Re: [PATCH v2 1/3] KVM: x86: Make the hardcoded APIC bus frequency vm variable

From: Maxim Levitsky
Date: Wed Dec 13 2023 - 17:39:55 EST


On Mon, 2023-11-13 at 20:35 -0800, isaku.yamahata@xxxxxxxxx wrote:
> From: Isaku Yamahata <isaku.yamahata@xxxxxxxxx>
>
> TDX virtualizes the advertised APIC bus frequency to be 25MHz.

Can you explain a bit better why TDX needs this?
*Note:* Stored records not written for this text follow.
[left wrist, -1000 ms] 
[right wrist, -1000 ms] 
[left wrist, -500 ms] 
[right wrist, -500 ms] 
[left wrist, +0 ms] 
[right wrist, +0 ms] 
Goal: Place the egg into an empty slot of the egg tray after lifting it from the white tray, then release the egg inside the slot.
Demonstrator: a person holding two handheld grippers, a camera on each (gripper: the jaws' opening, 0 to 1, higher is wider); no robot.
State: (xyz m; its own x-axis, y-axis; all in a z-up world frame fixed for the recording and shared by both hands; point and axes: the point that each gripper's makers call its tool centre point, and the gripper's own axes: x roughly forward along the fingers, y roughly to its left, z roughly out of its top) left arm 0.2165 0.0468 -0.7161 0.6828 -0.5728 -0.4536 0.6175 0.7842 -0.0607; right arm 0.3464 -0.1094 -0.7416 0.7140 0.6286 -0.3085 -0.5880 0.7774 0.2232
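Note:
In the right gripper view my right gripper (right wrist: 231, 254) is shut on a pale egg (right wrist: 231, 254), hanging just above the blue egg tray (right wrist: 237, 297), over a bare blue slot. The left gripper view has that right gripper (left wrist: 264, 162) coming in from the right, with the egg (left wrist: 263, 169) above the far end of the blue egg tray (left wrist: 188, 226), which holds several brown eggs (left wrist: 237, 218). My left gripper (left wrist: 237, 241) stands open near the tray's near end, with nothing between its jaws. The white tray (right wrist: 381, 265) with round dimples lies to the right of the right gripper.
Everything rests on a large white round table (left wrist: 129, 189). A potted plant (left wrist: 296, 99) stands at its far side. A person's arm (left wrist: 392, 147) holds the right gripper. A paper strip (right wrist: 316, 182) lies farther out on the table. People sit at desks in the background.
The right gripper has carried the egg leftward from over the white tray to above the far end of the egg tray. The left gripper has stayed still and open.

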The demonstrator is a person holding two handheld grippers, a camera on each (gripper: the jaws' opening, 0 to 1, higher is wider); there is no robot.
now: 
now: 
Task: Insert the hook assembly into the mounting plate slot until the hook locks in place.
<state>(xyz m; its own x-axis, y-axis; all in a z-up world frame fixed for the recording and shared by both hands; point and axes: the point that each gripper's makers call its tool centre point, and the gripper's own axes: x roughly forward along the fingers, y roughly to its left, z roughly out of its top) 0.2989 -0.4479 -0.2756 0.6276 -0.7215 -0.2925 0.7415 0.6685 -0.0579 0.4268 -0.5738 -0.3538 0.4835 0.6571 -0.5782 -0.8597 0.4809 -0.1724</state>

I am not familiar
with TDX well enough yet to fully understand.

AFAIK, the guest writes the TMICT, that makes the KVM set up a HR timer,
and KVM is free to use any apic frequency to determine the deadline of that timer,
and then once the HR timer fires, KVM injects an interrupt to the guest.

Are some parts of this process overridden by the TDX?

I am sure that there is a good reason to do this, but I would be very happy
to see a detailed explanation in the changelog for future readers who
might know nothing about TDX.


> The KVM
> hardcodedes it to be 1GHz. This mismatch causes the vAPIC timer to fire
> earlier than the TDX guest expects.

Here too, what do you mean by "TDX guest expects"? Is the APIC frequency
given to the guest using some TDX specific way like HV_X64_MSR_APIC_FREQUENCY?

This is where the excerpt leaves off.